Because I’m setting something in China with a mainly Chinese cast and it’s the first CG feature film to highlight that, as a filmmaker I absolutely  wanted to do it right. And I wanted to make sure that not only to audiences around the world, but to those in China especially, that there was nothing in the movie that would make them go, “Oh, a Western company did this.” So we relied on our partners at Pearl.

We would hand stuff back and forth constantly. They would help us with line work; they helped us with color keys. We would constantly send stuff back and forth, or talk to them whenever possible. A lot of it was through email. But it really did feel like we had a second unit that was working side by side with us. The people at Pearl embraced this movie so much and they have promoted it everywhere in China. They’re very proud of this movie.

Variety: Talk about the art direction and production design.

Culton: Max Boas is our production designer and Nico Marlet is our character designer. One of the things that we really wanted in this movie, because nature’s so highlighted, was to give the audience the feeling of being in nature. Nature’s a big part of my life. I live in Los Angeles, but my main house is in the woods of Marin County, which is right above San Francisco.

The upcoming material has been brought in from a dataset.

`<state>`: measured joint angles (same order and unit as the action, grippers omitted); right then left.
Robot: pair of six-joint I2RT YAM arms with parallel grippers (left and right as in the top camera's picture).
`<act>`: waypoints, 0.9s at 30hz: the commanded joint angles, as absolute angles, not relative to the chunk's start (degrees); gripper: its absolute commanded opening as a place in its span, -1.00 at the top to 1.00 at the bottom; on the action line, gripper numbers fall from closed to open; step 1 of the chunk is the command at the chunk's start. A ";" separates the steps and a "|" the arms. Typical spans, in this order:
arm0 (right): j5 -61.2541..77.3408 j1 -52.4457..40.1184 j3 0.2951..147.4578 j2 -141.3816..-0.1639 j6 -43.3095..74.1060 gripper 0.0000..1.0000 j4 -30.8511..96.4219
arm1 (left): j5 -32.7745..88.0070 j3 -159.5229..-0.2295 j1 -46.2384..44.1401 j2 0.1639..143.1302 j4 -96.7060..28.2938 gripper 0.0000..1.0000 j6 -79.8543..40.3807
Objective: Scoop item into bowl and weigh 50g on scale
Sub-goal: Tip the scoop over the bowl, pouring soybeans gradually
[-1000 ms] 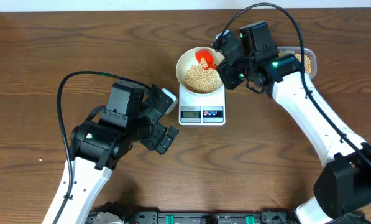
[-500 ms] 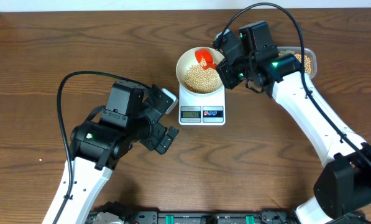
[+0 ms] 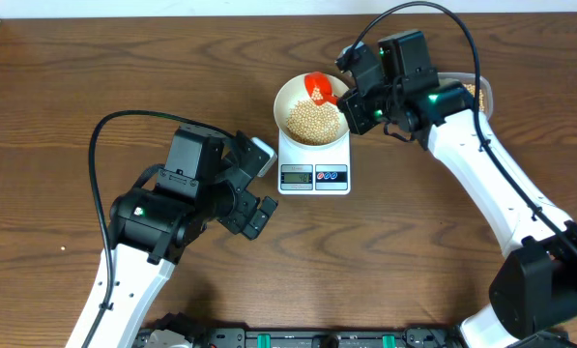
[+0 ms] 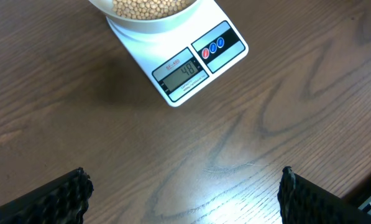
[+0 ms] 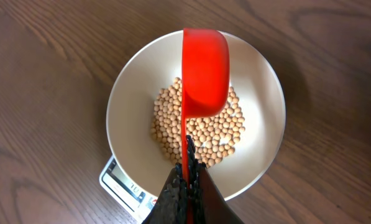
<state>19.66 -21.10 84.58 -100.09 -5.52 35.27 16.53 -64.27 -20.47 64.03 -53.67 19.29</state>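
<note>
A white bowl (image 3: 293, 92) holding tan beans (image 3: 310, 121) stands on the small white scale (image 3: 314, 164) at the table's centre back. My right gripper (image 3: 344, 100) is shut on the thin handle of a red scoop (image 3: 316, 90), whose cup hangs over the far side of the bowl. From the right wrist the red scoop (image 5: 204, 71) hovers above the beans (image 5: 197, 127) in the bowl (image 5: 260, 87), its handle pinched in my right gripper (image 5: 186, 167). My left gripper (image 3: 252, 186) stands open and empty left of the scale. The left wrist view shows the scale (image 4: 185, 68) with its display lit, and my left gripper (image 4: 185, 196) wide apart over bare wood.
A clear plastic tub (image 3: 474, 95) with more beans sits at the back right, mostly hidden behind my right arm. The table's back edge meets a light wall. Black rails run along the front edge.
My right gripper and the red scoop have shifted slightly toward the back of the bowl. The left arm has not moved.
</note>
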 commanded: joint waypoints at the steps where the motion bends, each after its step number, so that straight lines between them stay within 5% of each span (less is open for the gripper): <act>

I love camping. I love skiing. I love surfing. Nature, to me, is kind of like fuel.

I wanted to really let the audience feel what it feels like when you’re camping. When you stand under a blanket of stars, without the noise from the city, and to feel like you’re so small in nature. It’s just so big and giant around you. It is that natural high that people talk about.

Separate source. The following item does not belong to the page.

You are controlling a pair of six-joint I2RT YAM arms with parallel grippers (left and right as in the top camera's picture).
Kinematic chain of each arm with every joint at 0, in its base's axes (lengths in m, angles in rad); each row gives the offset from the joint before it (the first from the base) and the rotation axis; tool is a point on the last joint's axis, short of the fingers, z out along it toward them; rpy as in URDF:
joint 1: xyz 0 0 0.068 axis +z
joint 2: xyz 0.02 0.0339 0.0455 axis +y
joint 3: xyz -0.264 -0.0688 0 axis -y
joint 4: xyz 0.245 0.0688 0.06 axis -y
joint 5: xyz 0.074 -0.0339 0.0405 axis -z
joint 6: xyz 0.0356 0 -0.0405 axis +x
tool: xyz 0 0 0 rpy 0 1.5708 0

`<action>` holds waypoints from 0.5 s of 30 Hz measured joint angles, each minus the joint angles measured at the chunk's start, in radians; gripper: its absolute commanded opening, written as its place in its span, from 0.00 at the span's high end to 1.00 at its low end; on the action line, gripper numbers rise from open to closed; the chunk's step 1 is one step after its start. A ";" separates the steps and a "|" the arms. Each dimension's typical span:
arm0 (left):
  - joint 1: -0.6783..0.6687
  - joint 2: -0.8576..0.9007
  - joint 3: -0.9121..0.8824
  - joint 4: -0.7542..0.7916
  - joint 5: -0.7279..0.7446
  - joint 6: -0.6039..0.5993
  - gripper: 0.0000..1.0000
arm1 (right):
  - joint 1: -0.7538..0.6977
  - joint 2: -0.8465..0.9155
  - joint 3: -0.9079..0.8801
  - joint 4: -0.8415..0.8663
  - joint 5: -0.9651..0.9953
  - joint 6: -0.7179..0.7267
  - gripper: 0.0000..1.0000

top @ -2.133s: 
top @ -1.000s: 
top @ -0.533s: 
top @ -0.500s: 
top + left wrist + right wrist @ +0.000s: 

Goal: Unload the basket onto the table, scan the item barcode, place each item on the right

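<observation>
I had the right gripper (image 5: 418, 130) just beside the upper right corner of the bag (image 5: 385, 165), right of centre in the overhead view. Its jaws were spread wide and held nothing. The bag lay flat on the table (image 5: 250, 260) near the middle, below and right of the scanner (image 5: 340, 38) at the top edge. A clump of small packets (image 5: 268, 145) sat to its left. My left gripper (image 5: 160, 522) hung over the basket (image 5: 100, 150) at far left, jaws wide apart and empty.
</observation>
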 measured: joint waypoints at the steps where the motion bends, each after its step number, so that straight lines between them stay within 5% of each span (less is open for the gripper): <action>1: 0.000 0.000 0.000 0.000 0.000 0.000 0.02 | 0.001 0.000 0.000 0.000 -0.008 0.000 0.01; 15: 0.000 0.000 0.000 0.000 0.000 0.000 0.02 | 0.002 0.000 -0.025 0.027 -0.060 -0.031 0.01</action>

And so, in order to do that, we needed lush detail. And the fur texture of Everest, too, was really important. I have to tell you, two or three years ago, we wouldn’t have been able to get the lush details. There’s a proprietary rendering tool called MoonRay that DreamWorks developed. In kind of in simple terms, it’s a tool that lets you carry more detail in the computer. It allowed us to get those lush details.

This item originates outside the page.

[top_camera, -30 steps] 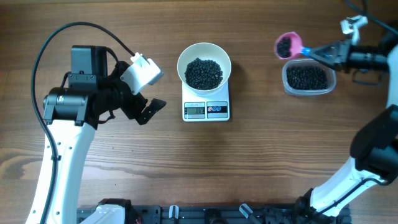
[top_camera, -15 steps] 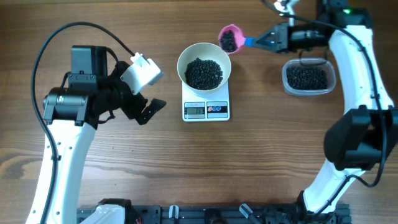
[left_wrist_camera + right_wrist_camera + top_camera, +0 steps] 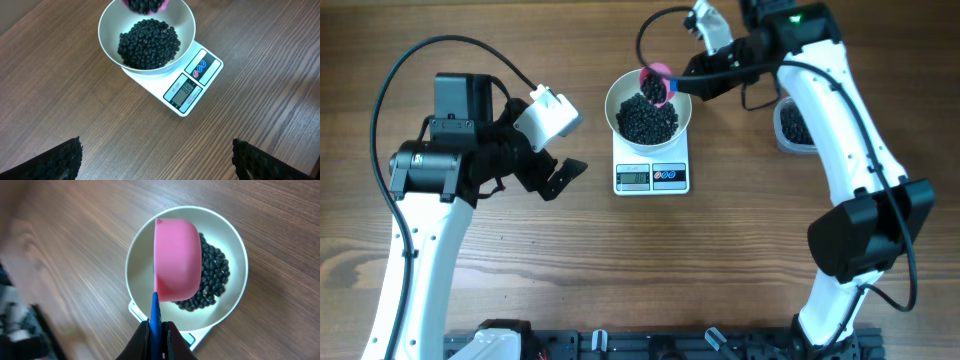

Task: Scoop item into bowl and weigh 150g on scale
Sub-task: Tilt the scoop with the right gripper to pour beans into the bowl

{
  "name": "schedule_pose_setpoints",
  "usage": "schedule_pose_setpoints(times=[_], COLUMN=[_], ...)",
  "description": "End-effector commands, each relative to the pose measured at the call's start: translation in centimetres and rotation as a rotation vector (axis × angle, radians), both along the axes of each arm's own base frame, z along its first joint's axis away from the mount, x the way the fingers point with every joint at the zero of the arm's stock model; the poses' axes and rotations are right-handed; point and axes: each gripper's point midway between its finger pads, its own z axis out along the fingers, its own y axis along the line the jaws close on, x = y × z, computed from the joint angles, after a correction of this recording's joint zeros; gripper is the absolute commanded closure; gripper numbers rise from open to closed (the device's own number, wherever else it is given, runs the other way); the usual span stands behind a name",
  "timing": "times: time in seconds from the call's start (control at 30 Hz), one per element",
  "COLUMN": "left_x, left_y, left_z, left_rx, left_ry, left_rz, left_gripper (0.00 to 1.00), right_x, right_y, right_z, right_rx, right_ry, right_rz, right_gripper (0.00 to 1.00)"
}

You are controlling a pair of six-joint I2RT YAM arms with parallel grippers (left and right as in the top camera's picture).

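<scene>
1. One white bowl point(image 3: 111, 31) is counted.
2. One scale point(image 3: 652, 165) is counted, on which one display point(image 3: 184, 90) and two buttons point(image 3: 202, 65), one red and one blue, are seen.
3. One pink scoop point(image 3: 177, 260) is counted.
4. One clear tub point(image 3: 779, 130) is counted, only partly in view.
5. Three lots of black beans point(image 3: 147, 42) are found, in bowl, scoop and tub; the single beans are too many to be counted.
6. Two grippers are counted: the left gripper point(image 3: 157, 162) and the right gripper point(image 3: 156, 330).
</scene>
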Motion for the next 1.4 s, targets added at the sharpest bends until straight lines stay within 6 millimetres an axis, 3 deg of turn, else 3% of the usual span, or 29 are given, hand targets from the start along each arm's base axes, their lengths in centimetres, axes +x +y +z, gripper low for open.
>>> schedule_pose_setpoints(times=[0.0, 0.2, 1.03, 1.37], left_x=[-0.1, -0.1, -0.1, -0.1], left_y=[-0.1, -0.1, -0.1, -0.1], left_z=[-0.4, -0.4, -0.4, -0.4], left_rx=[-0.005, -0.005, -0.005, -0.005], left_ry=[0.014, 0.014, 0.014, 0.014], left_rz=[0.002, 0.002, 0.002, 0.002], left_gripper=[0.00, 0.00, 0.00, 0.00], right_x=[0.3, 0.1, -0.6, -0.5], right_y=[-0.1, 0.3, 1.7, 1.6], right_z=[1.0, 0.9, 1.4, 1.4], right_rx=[-0.160, -0.325, -0.592, -0.539], right_ry=[-0.145, -0.246, -0.468, -0.446], right_rz=[0.034, 0.081, 0.340, 0.331], right_gripper=[0.96, 0.96, 0.96, 0.96])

Also, there’s something that we do called the color script. It’s when you kind of walk through the whole movie. You set it up in a line, almost like a graph, and you pick the color palettes for each sequence. I’ve worked on a lot of travel movies, and one thing I’ve learned is that if you don’t change palettes from sequence to sequence, and give each sequence it’s own signature color, you don’t feel like you’re moving anywhere. For instance, if the characters are walking through the woods and it’s blue, then they come upon a lake and it’s blue, then they come to the angry river and it’s blue, you feel like it’s all in the same location. So, you change palettes kind of extremely. t’s almost like different flavors of ice cream. You’re like, “Yum, that was great. On to vanilla, on to chocolate.” And you’re going down the line. Each sequence has its own signature color, its own signature thing that you, as an audience, remember. That vivid mist of the color palettes changing from the yellow canola fields to the violet Buddha, into the bright turquoise blue of the lakes. It was very purposeful, and I think it adds that feeling of a really great sensory experience.

Variety: What’s next for you? Are you working on something or getting ideas?

Culton: I always have ideas. If you talk to most directors, they have a whole drawer, an open filing cabinet of ideas. So I always have those. But right now, in all honesty, I’m just trying to wrap this movie up, finish the promotion on it, and looking forward to the . Then, I’m going to take a little bit of a break, which I think of as a palate cleanser. I have a lot of plans, but I need to step back, just for a moment.

Variety: With the success that Abominable, do you think it could open doors for more women directors? There haven’t been a lot of solo women directors, in animation or in film in general.

Culton: Yes. I’m very hopeful. I feel like it is changing. When I was at Calarts 21 years ago in my class of 90, there were only four women. And now Calarts is 60% women. I think in order for it to really change, you have to keep seeing movies that have female directors. And then women go, “Oh wow, I can do this.” It has to become more of the norm, I think.